Repeat the records below word for word.

=-=-=

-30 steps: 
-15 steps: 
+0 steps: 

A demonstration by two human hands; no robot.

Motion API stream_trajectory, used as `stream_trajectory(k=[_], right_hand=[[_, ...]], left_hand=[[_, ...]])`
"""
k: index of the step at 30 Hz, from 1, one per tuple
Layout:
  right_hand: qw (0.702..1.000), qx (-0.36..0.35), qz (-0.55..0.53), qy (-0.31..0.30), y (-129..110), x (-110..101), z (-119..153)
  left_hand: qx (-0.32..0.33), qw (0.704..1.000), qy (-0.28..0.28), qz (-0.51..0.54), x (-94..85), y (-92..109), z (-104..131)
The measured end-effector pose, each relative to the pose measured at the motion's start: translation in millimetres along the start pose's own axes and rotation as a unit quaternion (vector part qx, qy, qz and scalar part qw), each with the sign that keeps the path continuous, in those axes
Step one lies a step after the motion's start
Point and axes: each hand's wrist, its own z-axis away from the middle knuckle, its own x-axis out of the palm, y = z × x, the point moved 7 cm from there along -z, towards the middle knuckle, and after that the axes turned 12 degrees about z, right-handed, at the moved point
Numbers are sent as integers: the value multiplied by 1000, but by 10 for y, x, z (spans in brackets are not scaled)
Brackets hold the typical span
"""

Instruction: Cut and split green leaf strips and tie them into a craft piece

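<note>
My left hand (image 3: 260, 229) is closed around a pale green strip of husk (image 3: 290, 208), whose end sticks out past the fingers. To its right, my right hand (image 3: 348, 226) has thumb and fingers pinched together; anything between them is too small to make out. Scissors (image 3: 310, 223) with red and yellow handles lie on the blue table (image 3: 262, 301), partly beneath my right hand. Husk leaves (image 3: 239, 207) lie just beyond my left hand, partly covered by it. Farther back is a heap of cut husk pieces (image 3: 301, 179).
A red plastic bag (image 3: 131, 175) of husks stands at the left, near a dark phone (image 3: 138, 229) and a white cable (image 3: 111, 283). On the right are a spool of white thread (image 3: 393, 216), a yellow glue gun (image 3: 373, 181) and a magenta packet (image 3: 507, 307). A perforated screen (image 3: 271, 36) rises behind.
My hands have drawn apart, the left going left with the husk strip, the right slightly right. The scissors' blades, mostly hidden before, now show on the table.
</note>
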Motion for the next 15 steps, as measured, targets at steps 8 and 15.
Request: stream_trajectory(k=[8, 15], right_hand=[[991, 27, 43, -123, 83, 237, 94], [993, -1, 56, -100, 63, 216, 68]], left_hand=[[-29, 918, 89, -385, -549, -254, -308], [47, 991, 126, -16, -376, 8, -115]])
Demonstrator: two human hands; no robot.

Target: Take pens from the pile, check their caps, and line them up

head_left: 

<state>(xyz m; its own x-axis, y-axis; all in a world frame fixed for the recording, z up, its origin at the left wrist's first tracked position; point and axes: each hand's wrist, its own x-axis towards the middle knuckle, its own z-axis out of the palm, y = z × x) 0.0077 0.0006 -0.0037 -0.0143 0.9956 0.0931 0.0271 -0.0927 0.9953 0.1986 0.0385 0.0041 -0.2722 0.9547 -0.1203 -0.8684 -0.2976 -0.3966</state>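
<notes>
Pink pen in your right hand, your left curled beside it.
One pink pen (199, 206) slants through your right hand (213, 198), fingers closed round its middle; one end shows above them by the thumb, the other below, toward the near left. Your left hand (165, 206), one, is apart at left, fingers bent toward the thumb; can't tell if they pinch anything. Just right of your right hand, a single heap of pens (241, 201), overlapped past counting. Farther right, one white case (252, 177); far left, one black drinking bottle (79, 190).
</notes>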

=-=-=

__WRITTEN ANSWER__
-30 steps: 
-15 steps: 
+0 steps: 

A demonstration by two human hands; no robot.

Motion API stream_trajectory, used as `stream_trajectory(k=[_], right_hand=[[_, ...]], left_hand=[[_, ...]])`
"""
k: index of the step at 30 Hz, from 1, one per tuple
Layout:
  right_hand: qw (0.702..1.000), qx (-0.36..0.35), qz (-0.55..0.53), qy (-0.31..0.30), y (-129..110), x (-110..101), z (-119..153)
  left_hand: qx (-0.32..0.33), qw (0.704..1.000), qy (-0.28..0.28), qz (-0.51..0.54), x (-94..85), y (-92..109), z (-104..131)
The measured end-effector pose, each relative to the pose measured at the motion's start: translation in millimetres along the start pose's own axes and rotation as a unit quaternion (vector part qx, qy, qz and scalar part qw), each with the sign that keeps the path continuous, in those axes
Step one lies a step after the motion's start
Point and axes: each hand's wrist, its own z-axis away from the middle knuckle, its own x-axis out of the palm, y = z × x, the point moved 7 cm from there along -z, towards the middle knuckle, and after that the axes turned 12 degrees about z, right-handed, at the moved point
Numbers are sent as integers: the value multiplied by 1000, but by 10 for y, x, z (spans in brackets are not scaled)
Brackets hold the typical span
"""

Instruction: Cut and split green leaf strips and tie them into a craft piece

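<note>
My left hand (image 3: 260, 229) is closed around a pale green strip of husk (image 3: 290, 208), whose end sticks out past the fingers. To its right, my right hand (image 3: 348, 226) has thumb and fingers pinched together; anything between them is too small to make out. Scissors (image 3: 310, 223) with red and yellow handles lie on the blue table (image 3: 262, 301), partly beneath my right hand. Husk leaves (image 3: 239, 207) lie just beyond my left hand, partly covered by it. Farther back is a heap of cut husk pieces (image 3: 301, 179).
A red plastic bag (image 3: 131, 175) of husks stands at the left, near a dark phone (image 3: 138, 229) and a white cable (image 3: 111, 283). On the right are a spool of white thread (image 3: 393, 216), a yellow glue gun (image 3: 373, 181) and a magenta packet (image 3: 507, 307). A perforated screen (image 3: 271, 36) rises behind.
My hands have drawn apart, the left going left with the husk strip, the right slightly right. The scissors' blades, mostly hidden before, now show on the table.
</note>
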Motion for the next 15 steps, as measured, targets at steps 8 and 15.
Request: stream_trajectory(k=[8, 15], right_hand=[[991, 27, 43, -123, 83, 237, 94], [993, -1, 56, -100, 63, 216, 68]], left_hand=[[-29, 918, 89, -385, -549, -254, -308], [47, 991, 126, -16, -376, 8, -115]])
Demonstrator: two human hands; no robot.

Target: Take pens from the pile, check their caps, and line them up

head_left: 

<state>(xyz m; its own x-axis, y-axis; all in a world frame fixed for the recording, z up, its origin at the left wrist's first tracked position; point and axes: each hand's wrist, its own x-axis towards the middle knuckle, its own z-axis out of the palm, y = z × x) 0.0077 0.0006 -0.0037 -0.0143 0.9956 0.0931 0.0271 -0.0927 0.9953 0.1986 0.0385 0.0041 -0.2722 0.9547 -0.1203 -0.8684 -0.2976 -0.3966</state>
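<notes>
Pink pen in your right hand, your left curled beside it.
One pink pen (199, 206) slants through your right hand (213, 198), fingers closed round its middle; one end shows above them by the thumb, the other below, toward the near left. Your left hand (165, 206), one, is apart at left, fingers bent toward the thumb; can't tell if they pinch anything. Just right of your right hand, a single heap of pens (241, 201), overlapped past counting. Farther right, one white case (252, 177); far left, one black drinking bottle (79, 190).
</notes>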

This concludes the output for the exercise.